* **What the task asks**
From the first line of the records down to the one that holds "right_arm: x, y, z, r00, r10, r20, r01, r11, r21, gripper", transcribe each line exactly and add nothing.

(Stored items from a collection)
________________

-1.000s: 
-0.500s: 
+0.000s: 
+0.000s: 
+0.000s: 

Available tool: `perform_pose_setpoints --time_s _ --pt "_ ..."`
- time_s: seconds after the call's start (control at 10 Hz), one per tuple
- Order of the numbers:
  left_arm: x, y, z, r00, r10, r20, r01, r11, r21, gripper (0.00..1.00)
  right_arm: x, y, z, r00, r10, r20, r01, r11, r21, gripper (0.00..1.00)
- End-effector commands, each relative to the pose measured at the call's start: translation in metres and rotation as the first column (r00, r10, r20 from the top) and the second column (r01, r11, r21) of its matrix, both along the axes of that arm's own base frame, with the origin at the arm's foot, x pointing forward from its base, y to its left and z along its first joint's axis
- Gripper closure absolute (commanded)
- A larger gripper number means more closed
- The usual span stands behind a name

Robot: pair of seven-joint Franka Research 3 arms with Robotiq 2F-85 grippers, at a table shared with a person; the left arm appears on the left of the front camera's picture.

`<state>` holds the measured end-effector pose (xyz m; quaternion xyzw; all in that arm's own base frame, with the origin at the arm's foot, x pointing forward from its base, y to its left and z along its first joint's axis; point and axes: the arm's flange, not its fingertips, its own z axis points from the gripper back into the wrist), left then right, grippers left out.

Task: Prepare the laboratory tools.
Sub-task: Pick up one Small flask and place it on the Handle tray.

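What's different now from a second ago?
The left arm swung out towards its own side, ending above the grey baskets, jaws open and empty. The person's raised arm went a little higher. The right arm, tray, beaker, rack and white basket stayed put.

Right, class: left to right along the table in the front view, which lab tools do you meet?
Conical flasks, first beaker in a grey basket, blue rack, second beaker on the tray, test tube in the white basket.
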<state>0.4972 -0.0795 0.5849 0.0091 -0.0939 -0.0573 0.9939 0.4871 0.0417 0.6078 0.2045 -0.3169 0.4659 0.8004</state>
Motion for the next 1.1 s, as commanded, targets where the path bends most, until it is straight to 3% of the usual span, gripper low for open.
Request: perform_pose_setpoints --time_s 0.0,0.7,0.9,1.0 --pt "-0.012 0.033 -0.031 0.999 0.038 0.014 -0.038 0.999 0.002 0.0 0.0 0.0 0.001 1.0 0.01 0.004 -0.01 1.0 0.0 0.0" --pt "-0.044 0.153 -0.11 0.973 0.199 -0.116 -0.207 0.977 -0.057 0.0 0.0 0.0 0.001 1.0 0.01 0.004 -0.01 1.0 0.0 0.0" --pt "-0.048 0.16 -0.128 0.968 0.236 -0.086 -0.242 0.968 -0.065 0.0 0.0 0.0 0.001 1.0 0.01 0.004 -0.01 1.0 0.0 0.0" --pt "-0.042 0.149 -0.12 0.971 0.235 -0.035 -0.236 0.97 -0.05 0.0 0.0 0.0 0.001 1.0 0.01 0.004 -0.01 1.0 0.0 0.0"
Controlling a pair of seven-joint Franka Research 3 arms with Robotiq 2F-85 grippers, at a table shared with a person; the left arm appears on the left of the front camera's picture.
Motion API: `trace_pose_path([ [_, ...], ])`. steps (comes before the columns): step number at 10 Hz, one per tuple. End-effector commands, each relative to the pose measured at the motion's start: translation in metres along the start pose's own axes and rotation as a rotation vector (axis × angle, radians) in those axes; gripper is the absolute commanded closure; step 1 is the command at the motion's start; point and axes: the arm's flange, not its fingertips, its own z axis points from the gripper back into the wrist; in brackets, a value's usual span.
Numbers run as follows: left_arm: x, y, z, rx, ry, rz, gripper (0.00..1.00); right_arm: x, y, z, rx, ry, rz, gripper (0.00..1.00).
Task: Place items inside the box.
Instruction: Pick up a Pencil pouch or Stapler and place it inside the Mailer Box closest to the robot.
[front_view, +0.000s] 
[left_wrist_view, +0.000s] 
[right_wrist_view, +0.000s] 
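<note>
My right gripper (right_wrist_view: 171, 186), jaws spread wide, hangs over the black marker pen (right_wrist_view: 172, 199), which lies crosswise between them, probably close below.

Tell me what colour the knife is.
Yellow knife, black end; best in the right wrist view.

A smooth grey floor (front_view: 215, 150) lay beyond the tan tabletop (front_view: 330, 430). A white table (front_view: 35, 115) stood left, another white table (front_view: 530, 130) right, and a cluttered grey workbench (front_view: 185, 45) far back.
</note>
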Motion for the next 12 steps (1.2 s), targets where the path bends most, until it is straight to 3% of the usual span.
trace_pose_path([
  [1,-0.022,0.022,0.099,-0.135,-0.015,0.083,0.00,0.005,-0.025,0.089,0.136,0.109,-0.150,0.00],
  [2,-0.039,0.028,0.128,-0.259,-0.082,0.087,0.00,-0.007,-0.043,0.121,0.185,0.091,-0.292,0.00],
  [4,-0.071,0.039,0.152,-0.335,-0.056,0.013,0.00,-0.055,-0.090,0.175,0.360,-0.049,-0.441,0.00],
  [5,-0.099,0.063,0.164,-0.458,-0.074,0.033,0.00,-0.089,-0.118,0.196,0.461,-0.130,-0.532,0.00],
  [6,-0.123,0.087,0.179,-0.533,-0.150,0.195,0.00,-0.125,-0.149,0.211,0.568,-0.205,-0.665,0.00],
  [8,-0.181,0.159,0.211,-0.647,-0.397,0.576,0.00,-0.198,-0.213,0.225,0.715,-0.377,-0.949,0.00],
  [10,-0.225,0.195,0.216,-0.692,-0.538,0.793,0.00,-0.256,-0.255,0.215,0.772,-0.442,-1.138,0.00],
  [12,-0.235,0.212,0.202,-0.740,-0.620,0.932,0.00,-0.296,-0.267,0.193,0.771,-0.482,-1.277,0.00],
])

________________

* **Response area**
-1.000s: 
-0.500s: 
+0.000s: 
+0.000s: 
+0.000s: 

Available tool: `perform_pose_setpoints --time_s _ --pt "_ ..."`
- time_s: seconds after the call's start (control at 10 Hz), one per tuple
- Order of the numbers:
  left_arm: x, y, z, r00, r10, r20, r01, r11, r21, gripper (0.00..1.00)
  right_arm: x, y, z, r00, r10, r20, r01, r11, r21, gripper (0.00..1.00)

The exercise requires nothing further.